What's in a word?
For a person with a background in maths and applied sciences I can be unusually pedantic when it comes to words, especially if they are words which convey an important concept. There are some words that I feel have become dulled in our current society through over use and often misuse. For example, in my early 20s I was quite uncomfortable with the use of the word love as I felt that it was bandied about too readily. You can like a bag of crisps and maybe even appreciate it’s wonderful taste but to love it? Really? For this reason I had an alternative phrase that I used with my partner along the lines of the “Ditto” used by the Patrick Swayze character in Ghost (look it up youngsters). I’ve relaxed a little re the word love, which is just as well since Valentine’s day is coming up. However, there are a few educational equivalents of which my particular bête noir is Outstanding (capital used deliberately).
1.Distinguised from others in excellence.
2. Having a quality that thrusts itself into attention.
– Word Web app
superior, excellent, distinguished, prominent, remarkable, striking – Dictionary.com
Outstanding is in my view a word which has become dulled by over use in the educational world. Surely for everybody or everything to become outstanding is an oxymoron. If everybody is outstanding then they are all the same and thus no longer distinguished. What do we actually mean by this word?
Within schools we need to be honest. Often what we mean by outstanding is that a teacher has taught a one-off lesson 1, 2 or possibly 3 times a year which meet the current criteria of what OFSTED call Outstanding. Honestly? Is that the only measure of the quality of a teacher’s practice and the quality of learning that students in their care receive? It feels a little reductive and narrow to me.
Consider a teacher with a 20 hr weekly timetable.
Teaching 40 weeks a year.
That’s 800 hrs of teaching on which a max of 3 hrs is judged.
So is that what some members of Senior Leadership Teams throughout the country are throwing around phases like ‘Outstanding Teacher’ based on? Less than half of one percent of a teacher’s annual contact time. That’s it?
• What about longer term outcomes for students?
• What about the exam results of their classes?

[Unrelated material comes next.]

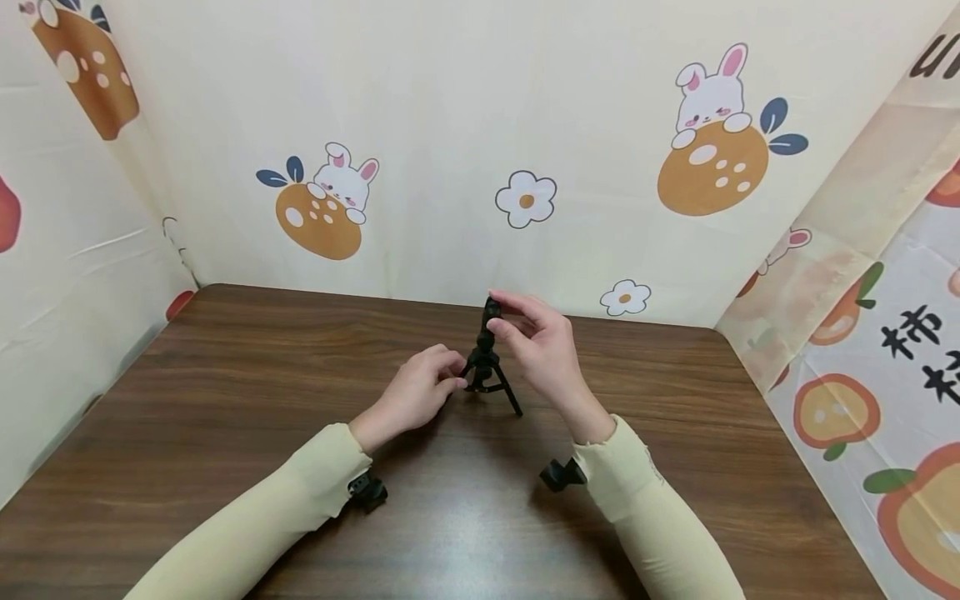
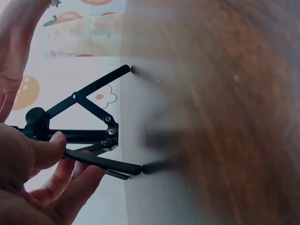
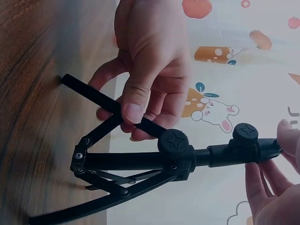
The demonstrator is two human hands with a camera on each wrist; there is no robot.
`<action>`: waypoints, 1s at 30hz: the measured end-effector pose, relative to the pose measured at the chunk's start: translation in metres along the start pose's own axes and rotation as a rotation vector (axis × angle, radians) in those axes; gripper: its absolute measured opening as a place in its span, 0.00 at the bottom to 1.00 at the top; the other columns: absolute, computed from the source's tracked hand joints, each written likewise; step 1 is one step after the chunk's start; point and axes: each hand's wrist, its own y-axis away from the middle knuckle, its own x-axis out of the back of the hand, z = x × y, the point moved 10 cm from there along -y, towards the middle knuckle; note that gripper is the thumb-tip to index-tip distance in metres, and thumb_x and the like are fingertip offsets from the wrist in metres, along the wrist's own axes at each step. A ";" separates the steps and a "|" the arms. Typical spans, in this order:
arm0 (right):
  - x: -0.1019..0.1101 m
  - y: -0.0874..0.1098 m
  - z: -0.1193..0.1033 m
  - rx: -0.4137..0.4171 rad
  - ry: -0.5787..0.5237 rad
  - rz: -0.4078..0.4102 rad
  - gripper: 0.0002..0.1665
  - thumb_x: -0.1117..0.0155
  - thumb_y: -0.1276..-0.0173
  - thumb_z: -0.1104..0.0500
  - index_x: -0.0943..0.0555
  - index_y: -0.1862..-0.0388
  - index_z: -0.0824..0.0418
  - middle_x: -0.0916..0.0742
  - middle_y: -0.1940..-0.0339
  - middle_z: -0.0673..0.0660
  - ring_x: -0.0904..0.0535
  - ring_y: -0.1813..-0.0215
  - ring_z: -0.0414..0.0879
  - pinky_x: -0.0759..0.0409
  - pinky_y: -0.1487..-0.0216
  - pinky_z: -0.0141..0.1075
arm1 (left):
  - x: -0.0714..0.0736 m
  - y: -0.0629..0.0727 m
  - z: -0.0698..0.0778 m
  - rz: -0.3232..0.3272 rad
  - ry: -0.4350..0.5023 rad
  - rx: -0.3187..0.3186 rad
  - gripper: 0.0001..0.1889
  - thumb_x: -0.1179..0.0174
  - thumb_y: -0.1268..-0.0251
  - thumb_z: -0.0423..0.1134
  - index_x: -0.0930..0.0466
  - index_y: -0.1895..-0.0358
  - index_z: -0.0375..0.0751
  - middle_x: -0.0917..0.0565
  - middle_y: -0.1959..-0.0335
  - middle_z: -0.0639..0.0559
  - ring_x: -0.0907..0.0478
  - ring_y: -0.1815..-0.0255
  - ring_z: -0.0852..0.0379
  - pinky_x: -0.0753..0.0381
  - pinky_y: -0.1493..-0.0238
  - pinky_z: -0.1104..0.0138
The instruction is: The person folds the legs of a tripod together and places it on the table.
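A small black mini tripod [image 1: 484, 360] stands upright on the table with its legs spread. My left hand [image 1: 416, 387] pinches one of its legs [image 3: 96, 96] between thumb and fingers, as the right wrist view shows. At the top of the tripod, my right hand [image 1: 547, 350] holds the head end [image 3: 262, 150] between thumb and fingertips. Two round knobs, a lower knob [image 3: 173, 141] and an upper knob [image 3: 245, 134], sit along the column. Braces [image 3: 105, 127] join the legs to the bottom of the centre column.
The brown wooden table [image 1: 247, 400] reaches back to a cream cloth backdrop [image 1: 442, 108] printed with rabbits and flowers, close behind the tripod. Patterned cloth [image 1: 862, 383] also hangs along the right. Black wrist devices [image 1: 367, 490] are strapped at both yellowish sleeves.
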 end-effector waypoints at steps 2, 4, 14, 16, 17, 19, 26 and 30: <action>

• What about student voice?
• What about their contribution to other colleague’s development
• What about, what about, what about?
I would like us to stop using the word Outstanding, it feels a little like using the language of our oppressors. Yes, as professionals we must know OFSTED criteria and yes, we need to know how we will be judged but day-to-day we can use better and more constructive language. If I aim to be Outstanding and then achieve it, then what? Do I stop trying to improve? Do I stop aiming to be better? If I aim to be Outstanding. what happens when Outstanding is the new Good, just as Satisfactory morphed into Requires Improvement in the blink of an eye?
I don’t know about you, but my aim is to continually improve educational outcomes for the students in my care and my job as a school leader is to create conditions for others to do the same. This compels me to want to improve my practice as a classroom practitioner and as a leader. I’ll do this whatever external agencies call it and whether anybody is watching me or not and I’ll expect, encourage and provide opportunities for other people who I am responsible for leading to do the same.
Iorek Byrnisson12th February 2013 at 10:44 pm
An admirable and eloquently written piece – you should be on Room 101!
I blogged earlier today on child-speak and think that this is part of the same problem… I’m desperately trying not to type it…. sod it… dumbing down! It also puts me in mind of something I read earlier on David Didau’s blog. Even the morphed definition of outstanding is, too often, vague. Do you know what would be a better word? Great. As in ‘That lesson was great’. Or ‘The kids did some great work there.’ As you point out, the very notion of everyone being outstanding is nonsense. But we can all be great; SLTs, teachers, parents, pupils. And where we’re not great, we can aspire to greatness; for ourselves and for those we teach.